About normalization of dataset

Sahil_Garg · May 29, 2019, 5:06pm

we normalize the trainging set( x_train) before training the model…do we also need to normalize the x_test before prediction?

rachitbansal2500 · May 29, 2019, 6:49pm

Hey Sahil,
When feeding data to a model, only the input data is normalized, i.e. x_train in this case.
Thus, we won’t normalize x_test.

I hope this clarifies your doubt.

rachitbansal2500 · May 31, 2019, 12:03pm

I hope I’ve cleared your doubt. I ask you to please rate your experience here
Your feedback is very important. It helps us improve our platform and hence provide you
the learning experience you deserve.

On the off chance, you still have some questions or not find the answers satisfactory, you may reopen
the doubt.

mohituniyal2010 · June 8, 2019, 8:02am

Hi @rachitbansal2500
But I read somewhere that we have to normalize/scaling X_test also, since this is also an input for the model, and previously model is trained on the data which is normalized (specific range), and now if we don’t normalize our X_test, the range would be very different, and predictions would not be correct.
for an eg. there are 2 features house_size (in feet) and no_of_bedrooms. house_size is a very large number in comparison to no_of_bedrooms, so we bring data in one range say [-1,1] (normalization),
and now if we test our new data and provide input without normalization i.e size as 2500ftsq will it not predict the wrong answer, because it was trained earlier on a smaller range.

Please correct me, if I’m wrong @Prateek-Narang-10209158320224419

rachitbansal2500 · June 8, 2019, 6:47pm

Hello Mohit,
There must be a confusion on my part in understanding your initial question.

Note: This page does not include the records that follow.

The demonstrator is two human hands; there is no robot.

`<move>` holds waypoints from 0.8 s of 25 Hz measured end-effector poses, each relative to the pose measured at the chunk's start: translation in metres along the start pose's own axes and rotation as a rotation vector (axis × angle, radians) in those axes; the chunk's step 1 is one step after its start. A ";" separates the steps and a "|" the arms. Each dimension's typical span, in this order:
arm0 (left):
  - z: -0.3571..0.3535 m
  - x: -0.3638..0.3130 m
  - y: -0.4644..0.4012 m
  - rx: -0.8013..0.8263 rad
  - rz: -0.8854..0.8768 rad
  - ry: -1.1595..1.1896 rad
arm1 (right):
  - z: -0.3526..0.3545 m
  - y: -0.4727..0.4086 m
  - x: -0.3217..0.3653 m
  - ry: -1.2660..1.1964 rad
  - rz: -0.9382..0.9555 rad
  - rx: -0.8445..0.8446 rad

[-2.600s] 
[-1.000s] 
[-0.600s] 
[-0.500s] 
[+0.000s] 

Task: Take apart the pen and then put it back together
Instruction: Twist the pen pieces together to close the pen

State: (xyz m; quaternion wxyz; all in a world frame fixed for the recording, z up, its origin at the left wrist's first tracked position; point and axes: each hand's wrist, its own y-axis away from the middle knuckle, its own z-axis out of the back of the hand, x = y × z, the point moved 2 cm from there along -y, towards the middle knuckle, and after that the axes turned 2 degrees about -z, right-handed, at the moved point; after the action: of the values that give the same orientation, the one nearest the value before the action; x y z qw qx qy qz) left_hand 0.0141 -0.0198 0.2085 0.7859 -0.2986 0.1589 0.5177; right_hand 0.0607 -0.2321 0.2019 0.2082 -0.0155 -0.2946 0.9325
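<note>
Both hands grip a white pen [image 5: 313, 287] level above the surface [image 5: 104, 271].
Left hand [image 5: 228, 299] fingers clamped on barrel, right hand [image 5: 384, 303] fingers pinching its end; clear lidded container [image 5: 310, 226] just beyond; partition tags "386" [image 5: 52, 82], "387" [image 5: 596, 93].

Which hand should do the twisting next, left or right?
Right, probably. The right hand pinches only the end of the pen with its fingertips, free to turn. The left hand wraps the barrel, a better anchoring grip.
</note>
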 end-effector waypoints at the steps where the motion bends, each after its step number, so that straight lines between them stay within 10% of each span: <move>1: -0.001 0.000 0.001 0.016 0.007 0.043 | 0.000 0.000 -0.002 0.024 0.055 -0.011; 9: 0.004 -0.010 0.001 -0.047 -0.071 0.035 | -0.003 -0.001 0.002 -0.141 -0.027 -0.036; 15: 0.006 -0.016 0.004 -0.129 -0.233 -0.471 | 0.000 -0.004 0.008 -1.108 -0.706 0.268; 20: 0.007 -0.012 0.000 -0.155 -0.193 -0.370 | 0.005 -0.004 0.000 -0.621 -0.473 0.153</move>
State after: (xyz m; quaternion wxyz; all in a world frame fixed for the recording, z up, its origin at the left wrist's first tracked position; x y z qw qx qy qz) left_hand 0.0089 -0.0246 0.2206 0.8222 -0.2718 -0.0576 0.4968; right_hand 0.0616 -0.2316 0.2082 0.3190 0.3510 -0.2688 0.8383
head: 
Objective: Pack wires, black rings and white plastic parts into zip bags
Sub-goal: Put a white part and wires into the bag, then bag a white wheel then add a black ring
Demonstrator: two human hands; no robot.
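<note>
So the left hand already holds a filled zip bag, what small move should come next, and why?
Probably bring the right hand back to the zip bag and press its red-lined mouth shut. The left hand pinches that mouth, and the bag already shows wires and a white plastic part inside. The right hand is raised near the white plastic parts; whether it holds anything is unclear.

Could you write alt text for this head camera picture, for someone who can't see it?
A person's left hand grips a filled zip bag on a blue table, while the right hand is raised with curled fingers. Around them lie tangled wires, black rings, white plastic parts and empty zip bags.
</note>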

All input data to the model needs to be normalised, x_train as well as x_test (if not normalised already). Not the y values though.

I hope this clears the doubt.
Sorry for the confusion.

mohituniyal2010 · June 9, 2019, 5:00am

Yep, got it. thanks

Management718 · June 26, 2019, 5:13am

But Prateek Bhaiya only normalises the X_train data . I havent watched him normalising the X_test data in any tutorial yet. Whereas after reading all the above discussion it seems that normalisation of testing and training data both is necessary . Please clear me.

rachitbansal2500 · June 26, 2019, 6:18am

Mostly we normalise the data as a whole and only after that we split it into train and test. Otherwise the are normalised separately.

Both of them need to be normalised though. Consider a situation where you have normalised the training data but not the testing one, the model would be trained for returning predictions according to the normalised input and the un-normalised data would mean nothing to it.

I hope this clears your doubt.

Management718 · June 26, 2019, 6:36am

ThankYou Sir, Now Its clear.